Lately, investors have been getting excited about the idea of using algae to generate new biofuels. Earlier this year, ExxonMobil inked a $600 million deal with Synthetic Genomics to develop algae biofuel using a new, seemingly promising technology. (Keith Johnson offers a fuller explanation here.) But over at Earth2Tech, Katie Fehrenbacher has a excellent post asking whether this summer's hottest clean-energy fad will really reduce carbon emissions. She offers a healthy dose of skepticism:
Here’s the rub of algae fuels: algae absorbs CO2 as it grows, and this CO2 can come from, say, power plant emissions, thus providing a productive way of recycling the carbon emissions. But when algae fuel is burned in an engine, guess what — the carbon dioxide is released. …

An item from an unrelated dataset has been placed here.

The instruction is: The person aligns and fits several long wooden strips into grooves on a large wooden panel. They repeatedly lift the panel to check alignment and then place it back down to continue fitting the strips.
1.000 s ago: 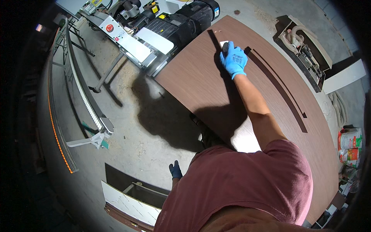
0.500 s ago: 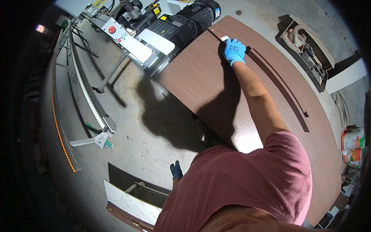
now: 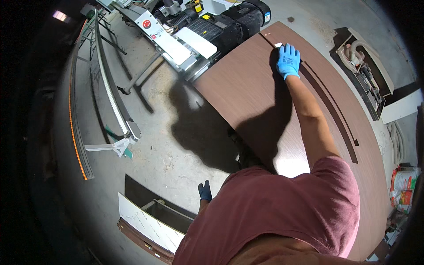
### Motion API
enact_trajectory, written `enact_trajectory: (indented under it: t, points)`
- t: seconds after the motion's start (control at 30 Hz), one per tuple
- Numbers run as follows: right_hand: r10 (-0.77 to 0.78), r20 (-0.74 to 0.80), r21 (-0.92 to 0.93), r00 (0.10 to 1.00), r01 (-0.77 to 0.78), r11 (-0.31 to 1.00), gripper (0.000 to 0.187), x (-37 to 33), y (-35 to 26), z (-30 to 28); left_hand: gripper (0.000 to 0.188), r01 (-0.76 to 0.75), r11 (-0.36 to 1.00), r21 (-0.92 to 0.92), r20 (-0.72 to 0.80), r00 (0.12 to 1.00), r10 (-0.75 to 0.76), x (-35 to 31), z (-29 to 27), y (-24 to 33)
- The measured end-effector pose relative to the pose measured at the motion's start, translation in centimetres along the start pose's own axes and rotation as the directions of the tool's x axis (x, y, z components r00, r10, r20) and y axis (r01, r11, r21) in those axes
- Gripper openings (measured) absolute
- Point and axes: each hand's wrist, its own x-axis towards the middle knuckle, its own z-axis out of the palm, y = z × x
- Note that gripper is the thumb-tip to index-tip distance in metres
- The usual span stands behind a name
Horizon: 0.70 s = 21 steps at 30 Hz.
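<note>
A large brown wood-grain panel (image 3: 247, 75) lies to my right, running from the machine at the top down past my body. On its far part rests my right hand (image 3: 288, 62), in a light blue glove, fingers stretched forward and palm down. Beside its fingertips is a small white piece (image 3: 277, 45). A long dark strip or slot (image 3: 329, 99) runs from near this hand along the panel; I cannot tell which it is. My left hand (image 3: 204, 191), in a dark glove, hangs low at my left side, thumb apart from the fingers, holding nothing visible.
A machine with a black motor (image 3: 234, 22) and a red button (image 3: 146, 24) adjoins the panel's far end. A curved roller rail (image 3: 108, 84) stands at left. Boards (image 3: 150, 221) sit at lower left. An open box with a hose (image 3: 360, 66) and printed bags (image 3: 404, 185) are at right.
The view has shifted, so the panel, machine and rail appear further right. My right hand keeps nearly the same place on the panel, and my left hand still hangs at my side.
</note>
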Motion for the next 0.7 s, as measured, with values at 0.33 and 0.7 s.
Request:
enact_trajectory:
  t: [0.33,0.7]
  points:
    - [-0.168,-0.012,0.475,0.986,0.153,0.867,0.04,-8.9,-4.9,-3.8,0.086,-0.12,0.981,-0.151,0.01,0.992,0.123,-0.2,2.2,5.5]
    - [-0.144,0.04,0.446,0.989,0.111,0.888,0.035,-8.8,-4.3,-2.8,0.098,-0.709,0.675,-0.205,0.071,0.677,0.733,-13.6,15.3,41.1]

Of course a truly carbon neutral fuel would be great, compared to gas being burned by internal combustion engines, but another problem with algae is that finding an efficient way to grow and collect the algae, and then extract the oil is proving difficult. That’s part of the reason why costs are so high for the industry, and why companies like GreenFuel have struggled to make the economics work.

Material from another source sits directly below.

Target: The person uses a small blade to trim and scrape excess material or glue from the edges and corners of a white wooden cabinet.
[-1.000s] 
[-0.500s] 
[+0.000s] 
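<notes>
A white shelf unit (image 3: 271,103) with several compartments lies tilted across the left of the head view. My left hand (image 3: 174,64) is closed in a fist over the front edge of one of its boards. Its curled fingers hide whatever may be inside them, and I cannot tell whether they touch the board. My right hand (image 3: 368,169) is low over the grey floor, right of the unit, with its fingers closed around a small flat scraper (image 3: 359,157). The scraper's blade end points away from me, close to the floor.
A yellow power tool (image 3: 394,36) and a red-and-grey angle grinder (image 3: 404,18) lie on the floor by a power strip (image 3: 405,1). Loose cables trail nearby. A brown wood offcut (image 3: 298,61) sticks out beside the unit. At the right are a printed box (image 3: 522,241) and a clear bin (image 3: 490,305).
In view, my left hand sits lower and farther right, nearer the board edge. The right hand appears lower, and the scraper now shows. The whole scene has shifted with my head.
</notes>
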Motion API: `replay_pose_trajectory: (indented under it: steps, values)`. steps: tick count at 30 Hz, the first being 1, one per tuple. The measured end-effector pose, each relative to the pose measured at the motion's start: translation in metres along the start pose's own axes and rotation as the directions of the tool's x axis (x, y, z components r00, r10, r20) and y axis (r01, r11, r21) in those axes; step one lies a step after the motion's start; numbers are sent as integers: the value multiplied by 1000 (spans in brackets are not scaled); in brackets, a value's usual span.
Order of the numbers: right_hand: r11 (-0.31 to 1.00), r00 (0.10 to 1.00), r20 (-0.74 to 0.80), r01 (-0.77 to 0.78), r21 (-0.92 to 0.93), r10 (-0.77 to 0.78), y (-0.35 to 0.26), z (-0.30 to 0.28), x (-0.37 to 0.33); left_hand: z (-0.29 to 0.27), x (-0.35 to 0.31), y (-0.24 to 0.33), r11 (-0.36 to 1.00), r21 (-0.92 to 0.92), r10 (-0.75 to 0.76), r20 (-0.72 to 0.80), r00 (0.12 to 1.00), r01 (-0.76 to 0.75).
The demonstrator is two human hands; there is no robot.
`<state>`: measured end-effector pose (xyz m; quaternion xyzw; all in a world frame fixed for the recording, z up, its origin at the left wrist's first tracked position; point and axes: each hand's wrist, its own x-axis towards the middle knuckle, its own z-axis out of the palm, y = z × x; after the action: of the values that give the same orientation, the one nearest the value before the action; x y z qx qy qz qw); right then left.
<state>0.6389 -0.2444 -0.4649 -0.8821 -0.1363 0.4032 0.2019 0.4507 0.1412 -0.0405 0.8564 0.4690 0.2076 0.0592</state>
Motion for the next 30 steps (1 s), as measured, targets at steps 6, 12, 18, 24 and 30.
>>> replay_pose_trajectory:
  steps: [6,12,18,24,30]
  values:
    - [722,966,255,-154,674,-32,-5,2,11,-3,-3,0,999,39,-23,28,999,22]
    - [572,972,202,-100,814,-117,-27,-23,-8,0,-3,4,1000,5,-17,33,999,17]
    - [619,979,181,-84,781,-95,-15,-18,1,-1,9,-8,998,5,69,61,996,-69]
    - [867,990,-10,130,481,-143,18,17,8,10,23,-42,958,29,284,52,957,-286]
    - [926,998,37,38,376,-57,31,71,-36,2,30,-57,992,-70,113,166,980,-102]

While we don’t have the data to know for sure, it’s possible that some of these processes from startups and big oil firms could actually result in more carbon emissions than some of the fossil fuels they’re supposed to replace, if you take into account the large amount of electricity required (and thus carbon emitted) to harvest the algae from the water and then the oil from the algae.

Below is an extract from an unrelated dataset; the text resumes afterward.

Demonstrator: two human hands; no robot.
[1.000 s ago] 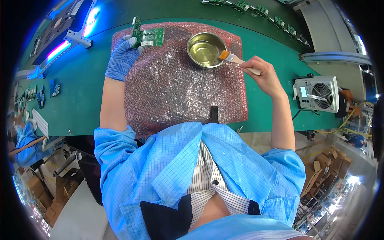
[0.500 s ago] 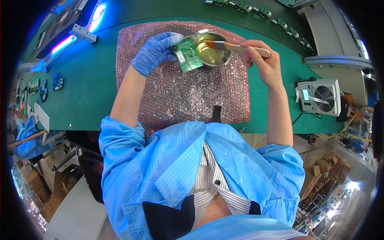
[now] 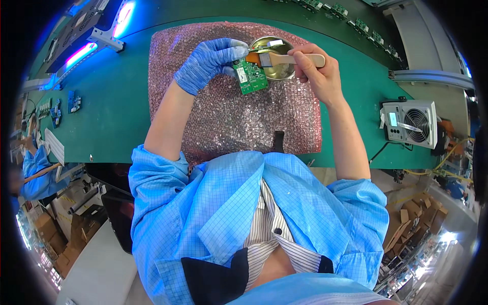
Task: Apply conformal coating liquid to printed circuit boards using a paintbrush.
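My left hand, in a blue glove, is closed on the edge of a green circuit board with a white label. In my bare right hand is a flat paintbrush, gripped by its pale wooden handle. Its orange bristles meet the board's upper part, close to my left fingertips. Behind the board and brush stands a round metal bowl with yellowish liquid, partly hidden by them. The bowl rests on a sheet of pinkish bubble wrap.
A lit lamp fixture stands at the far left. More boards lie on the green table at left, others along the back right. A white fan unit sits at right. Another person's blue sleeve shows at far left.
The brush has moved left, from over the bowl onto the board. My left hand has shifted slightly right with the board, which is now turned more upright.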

Current analyses of algae fuel vary quite widely. Some companies claim that algae biofuels offers breathtaking reductions of carbon-dioxide compared with gasoline. Others are starting to tiptoe away from this claim and instead argue that algae biofuel should be viewed more as a means of reducing our dependence on foreign oil than as a way to reduce greenhouse-gas emissions. (Once again we see that "energy security" and "averting global warming" are two goals that don't always fully overlap.) But there's still no hard, reliable data out there yet.